== Segment start ==

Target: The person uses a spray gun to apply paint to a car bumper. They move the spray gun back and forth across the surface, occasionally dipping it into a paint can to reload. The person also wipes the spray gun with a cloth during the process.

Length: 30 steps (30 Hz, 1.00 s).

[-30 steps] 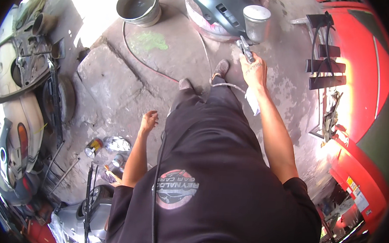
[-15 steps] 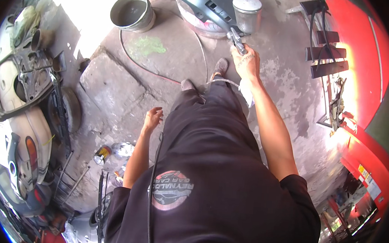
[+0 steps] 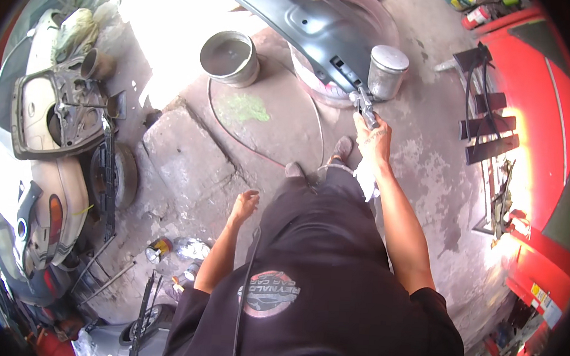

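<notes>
Cream paint covers the car [image 3: 66, 192] at the left, with a bare door [image 3: 36, 94] against it in view and a tyre [image 3: 125, 175] nearby. Next comes 1 can [image 3: 158, 251] on the floor [image 3: 182, 138], then a bucket [image 3: 229, 75]. The left hand [image 3: 246, 204] hangs near the thigh, its grip loosely curled with nothing seen in it; being free, it would do well to hold slack hose [image 3: 211, 115] off the floor, away from the shoes [image 3: 343, 148] and the panel.

The dark grey panel [image 3: 295, 26] slopes across the top, over a round, pink-stained base [image 3: 391, 27]. Just at its lower end is the gun [image 3: 364, 107]; whether they touch, I cannot tell. The right hand [image 3: 375, 141] has its grip wrapped around the gun's handle; trigger pressure cannot be made out. The cup [image 3: 386, 76] sits at the gun's front and seems joined to it, so its weight probably calls for a firm wrist. Good handling would hold the gun square to the surface, at an even gap, the cup upright and clear of the panel's edge, with the whole arm sweeping. A red car [image 3: 531, 149] stands farther right, well apart.
</notes>
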### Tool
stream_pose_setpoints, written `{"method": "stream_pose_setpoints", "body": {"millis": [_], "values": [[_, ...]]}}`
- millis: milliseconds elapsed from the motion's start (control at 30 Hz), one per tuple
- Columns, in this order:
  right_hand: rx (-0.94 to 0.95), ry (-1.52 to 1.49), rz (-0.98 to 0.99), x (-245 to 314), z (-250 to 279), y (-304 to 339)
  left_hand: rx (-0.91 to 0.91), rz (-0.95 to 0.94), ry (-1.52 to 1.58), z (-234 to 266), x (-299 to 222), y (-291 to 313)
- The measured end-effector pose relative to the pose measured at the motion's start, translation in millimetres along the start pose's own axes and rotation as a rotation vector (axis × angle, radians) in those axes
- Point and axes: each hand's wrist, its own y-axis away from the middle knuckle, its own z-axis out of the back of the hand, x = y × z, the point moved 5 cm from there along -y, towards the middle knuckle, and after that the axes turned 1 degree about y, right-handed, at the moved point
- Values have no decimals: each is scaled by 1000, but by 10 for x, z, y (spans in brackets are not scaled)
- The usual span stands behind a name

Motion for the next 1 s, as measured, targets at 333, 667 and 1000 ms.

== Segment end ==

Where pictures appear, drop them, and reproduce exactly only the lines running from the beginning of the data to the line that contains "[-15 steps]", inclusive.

Target: The person uses a spray gun to apply paint to a car bumper. They move the spray gun back and forth across the surface, occasionally dipping it into a paint can to reload. The person also wipes the spray gun with a cloth during the process.

Length: 30 steps (30 Hz, 1.00 s).

[-30 steps] 
[-15 steps] 

No more is needed for this exercise.